証券金融会社は、「証金」とも呼ばれ、内閣総理大臣の免許を受けた株式会社で、金融商品取引法に基づき、貸借取引を行うことができる会社をいいます。

具体的には、制度信用取引の決済に必要な資金や株式を証券取引所(金融商品取引所)の正会員等となっている証券会社などに貸し付けたり、証券会社などが公社債の引受・売買に伴って必要とする短期の資金を貸し付けたり、また個人や法人に対して有価証券を担保に資金を貸し付けたりすることなどを業務としています。

現在、日本の証券金融会社は、東京を拠点とする「日本証券金融(日証金)」の1社のみとなっており、日証金が全ての証金業務を行なっています。

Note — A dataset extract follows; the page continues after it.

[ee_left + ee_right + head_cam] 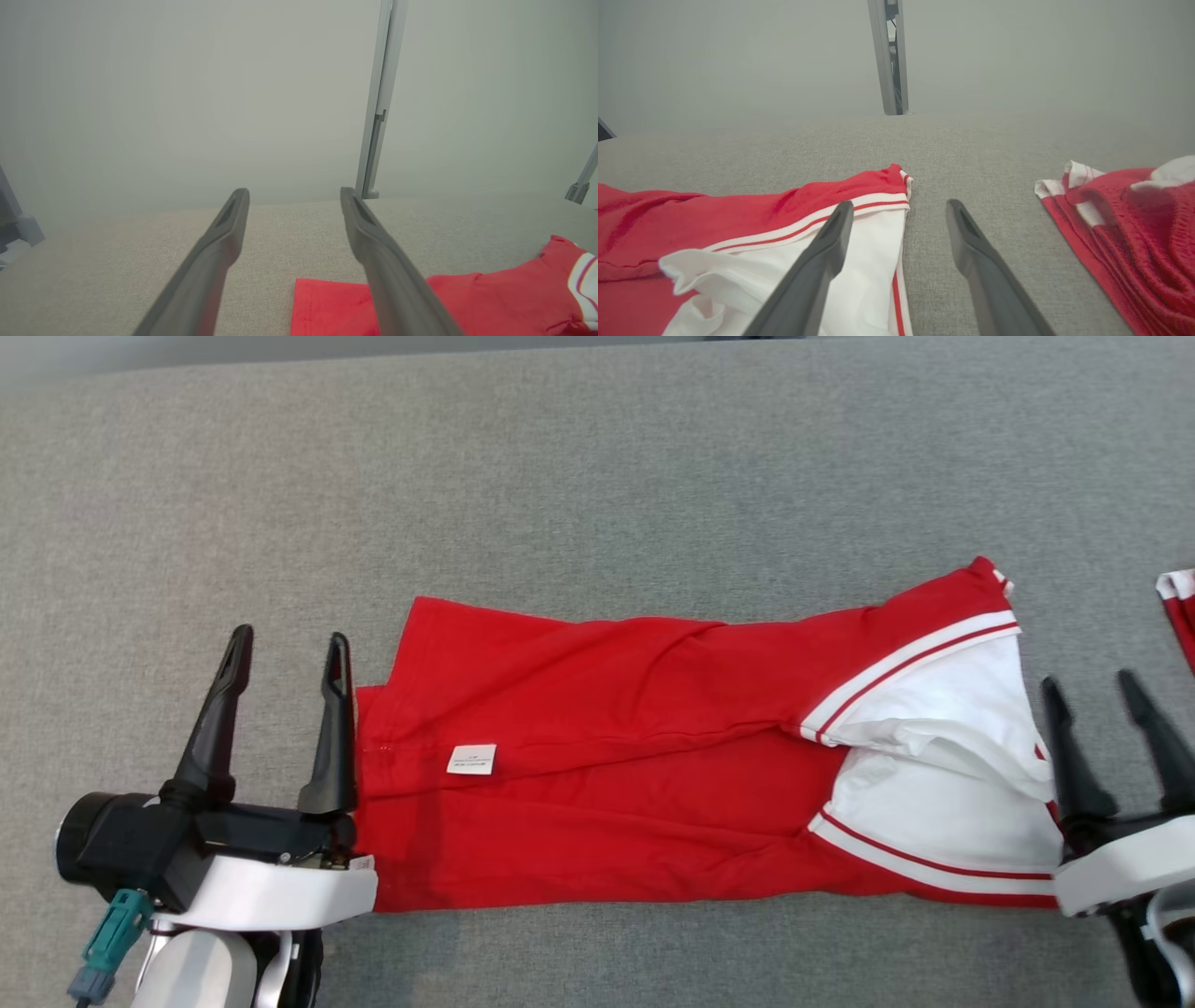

※かつては、大阪を拠点とする大阪証券金融(大証金)と名古屋を拠点とする中部証券金融(中証金)があり、日証金と合わせて「三証金」と呼ばれていたが、2013年に大証金が日証金に吸収合併され、また2017年に中証金が自主廃業したため、現在は「一証金」となっている。

<証券金融会社:金融商品取引法(第156条の24の1)>

金融商品取引所の会員等又は認可金融商品取引業協会の協会員に対し、金融商品取引業者が顧客に信用を供与して行う有価証券の売買その他の取引(信用取引)、その他政令で定める取引の決済に必要な金銭又は有価証券を、当該金融商品取引所が開設する取引所金融商品市場又は当該認可金融商品取引業協会が開設する店頭売買有価証券市場の決済機構を利用して貸し付ける業務を行おうとする者は、内閣総理大臣の免許を受けなければならない。